### [TO DO]
Please return all lines of the data below containing the string "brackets".

DATASET EXCERPT section start

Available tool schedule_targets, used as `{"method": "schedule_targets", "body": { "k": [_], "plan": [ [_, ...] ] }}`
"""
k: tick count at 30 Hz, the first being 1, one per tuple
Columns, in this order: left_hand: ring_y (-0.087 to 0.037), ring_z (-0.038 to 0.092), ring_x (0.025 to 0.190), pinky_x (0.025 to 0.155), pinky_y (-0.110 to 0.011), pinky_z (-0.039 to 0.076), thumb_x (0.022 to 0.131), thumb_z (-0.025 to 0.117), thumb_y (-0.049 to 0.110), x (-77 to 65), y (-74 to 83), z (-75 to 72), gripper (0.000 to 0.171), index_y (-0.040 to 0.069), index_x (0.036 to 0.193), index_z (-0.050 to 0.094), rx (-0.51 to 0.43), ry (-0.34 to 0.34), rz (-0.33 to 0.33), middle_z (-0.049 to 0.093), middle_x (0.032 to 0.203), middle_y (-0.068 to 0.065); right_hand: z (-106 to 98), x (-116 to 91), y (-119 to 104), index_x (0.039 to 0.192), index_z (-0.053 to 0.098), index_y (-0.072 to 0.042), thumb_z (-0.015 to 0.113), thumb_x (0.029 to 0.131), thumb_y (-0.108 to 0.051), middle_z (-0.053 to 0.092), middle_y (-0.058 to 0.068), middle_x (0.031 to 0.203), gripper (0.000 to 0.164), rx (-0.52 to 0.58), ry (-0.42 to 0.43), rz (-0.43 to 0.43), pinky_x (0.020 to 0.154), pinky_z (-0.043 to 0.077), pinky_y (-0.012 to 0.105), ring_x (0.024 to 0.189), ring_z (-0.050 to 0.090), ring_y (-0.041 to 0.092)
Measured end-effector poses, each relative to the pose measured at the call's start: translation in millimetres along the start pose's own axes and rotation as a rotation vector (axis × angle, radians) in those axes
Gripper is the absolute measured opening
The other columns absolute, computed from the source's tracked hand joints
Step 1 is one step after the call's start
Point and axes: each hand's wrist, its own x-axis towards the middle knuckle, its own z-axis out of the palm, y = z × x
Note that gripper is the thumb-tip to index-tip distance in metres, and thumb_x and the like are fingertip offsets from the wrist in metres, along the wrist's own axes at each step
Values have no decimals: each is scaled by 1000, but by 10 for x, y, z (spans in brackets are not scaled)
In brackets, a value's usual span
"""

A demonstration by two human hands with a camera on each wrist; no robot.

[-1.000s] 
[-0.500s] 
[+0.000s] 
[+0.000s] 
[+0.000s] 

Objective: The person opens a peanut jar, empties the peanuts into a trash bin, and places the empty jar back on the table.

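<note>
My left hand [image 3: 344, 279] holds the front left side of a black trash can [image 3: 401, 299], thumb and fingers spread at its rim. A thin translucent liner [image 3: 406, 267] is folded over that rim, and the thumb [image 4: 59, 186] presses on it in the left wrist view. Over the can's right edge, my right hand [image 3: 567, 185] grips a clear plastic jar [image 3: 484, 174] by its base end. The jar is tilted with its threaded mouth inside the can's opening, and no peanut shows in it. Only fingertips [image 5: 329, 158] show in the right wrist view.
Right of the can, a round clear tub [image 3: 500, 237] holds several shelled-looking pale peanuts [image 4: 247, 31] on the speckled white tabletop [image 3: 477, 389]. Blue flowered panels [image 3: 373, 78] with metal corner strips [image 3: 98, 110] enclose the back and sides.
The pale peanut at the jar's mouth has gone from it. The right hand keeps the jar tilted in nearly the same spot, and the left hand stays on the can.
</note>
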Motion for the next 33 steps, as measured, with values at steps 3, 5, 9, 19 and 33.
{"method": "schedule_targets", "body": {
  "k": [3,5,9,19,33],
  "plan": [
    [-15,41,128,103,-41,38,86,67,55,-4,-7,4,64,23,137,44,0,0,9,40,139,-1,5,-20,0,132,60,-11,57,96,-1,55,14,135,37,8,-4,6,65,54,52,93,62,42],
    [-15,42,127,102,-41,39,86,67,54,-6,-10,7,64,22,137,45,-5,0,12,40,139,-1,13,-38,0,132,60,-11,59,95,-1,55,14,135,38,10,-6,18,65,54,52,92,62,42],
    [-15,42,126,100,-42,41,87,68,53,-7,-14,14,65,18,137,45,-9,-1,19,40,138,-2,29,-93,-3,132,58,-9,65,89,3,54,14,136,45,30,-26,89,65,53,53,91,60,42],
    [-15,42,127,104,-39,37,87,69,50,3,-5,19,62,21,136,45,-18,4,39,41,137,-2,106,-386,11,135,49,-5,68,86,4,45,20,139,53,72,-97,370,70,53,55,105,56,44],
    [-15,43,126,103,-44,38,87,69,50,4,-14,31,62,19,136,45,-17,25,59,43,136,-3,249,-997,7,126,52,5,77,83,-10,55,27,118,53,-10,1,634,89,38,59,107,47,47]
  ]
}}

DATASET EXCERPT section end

### [REPLY]
Values have no decimals: each is scaled by 1000, but by 10 for x, y, z (spans in brackets are not scaled)
In brackets, a value's usual span

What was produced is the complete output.